* **Problem**
Each line in the entries below that holds the word "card" belongs in the answer.

* **Records supplied**
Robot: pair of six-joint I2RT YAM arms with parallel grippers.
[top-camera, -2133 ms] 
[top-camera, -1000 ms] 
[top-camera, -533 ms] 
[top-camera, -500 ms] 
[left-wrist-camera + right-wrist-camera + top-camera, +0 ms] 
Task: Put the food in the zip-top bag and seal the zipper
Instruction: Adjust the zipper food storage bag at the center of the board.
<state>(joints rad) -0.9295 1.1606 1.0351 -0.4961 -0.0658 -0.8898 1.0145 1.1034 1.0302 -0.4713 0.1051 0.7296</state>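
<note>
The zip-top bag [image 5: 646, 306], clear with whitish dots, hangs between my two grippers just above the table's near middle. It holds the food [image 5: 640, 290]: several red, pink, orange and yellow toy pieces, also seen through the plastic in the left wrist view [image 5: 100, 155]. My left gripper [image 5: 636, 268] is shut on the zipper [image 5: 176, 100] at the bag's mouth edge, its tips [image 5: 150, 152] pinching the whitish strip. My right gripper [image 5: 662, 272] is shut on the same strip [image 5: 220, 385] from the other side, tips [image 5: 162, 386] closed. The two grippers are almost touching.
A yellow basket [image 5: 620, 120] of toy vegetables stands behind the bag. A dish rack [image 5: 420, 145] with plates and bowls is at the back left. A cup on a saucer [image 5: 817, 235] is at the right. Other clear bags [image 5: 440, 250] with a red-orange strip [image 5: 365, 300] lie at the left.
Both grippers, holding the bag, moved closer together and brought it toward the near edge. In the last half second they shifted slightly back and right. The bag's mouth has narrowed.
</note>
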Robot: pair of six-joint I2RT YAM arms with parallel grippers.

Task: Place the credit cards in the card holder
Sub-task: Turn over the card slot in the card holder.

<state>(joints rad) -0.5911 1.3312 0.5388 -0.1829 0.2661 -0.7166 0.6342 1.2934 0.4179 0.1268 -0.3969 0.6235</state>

* **Task answer**
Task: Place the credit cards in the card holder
Sub-task: Turn over the card slot in the card holder.

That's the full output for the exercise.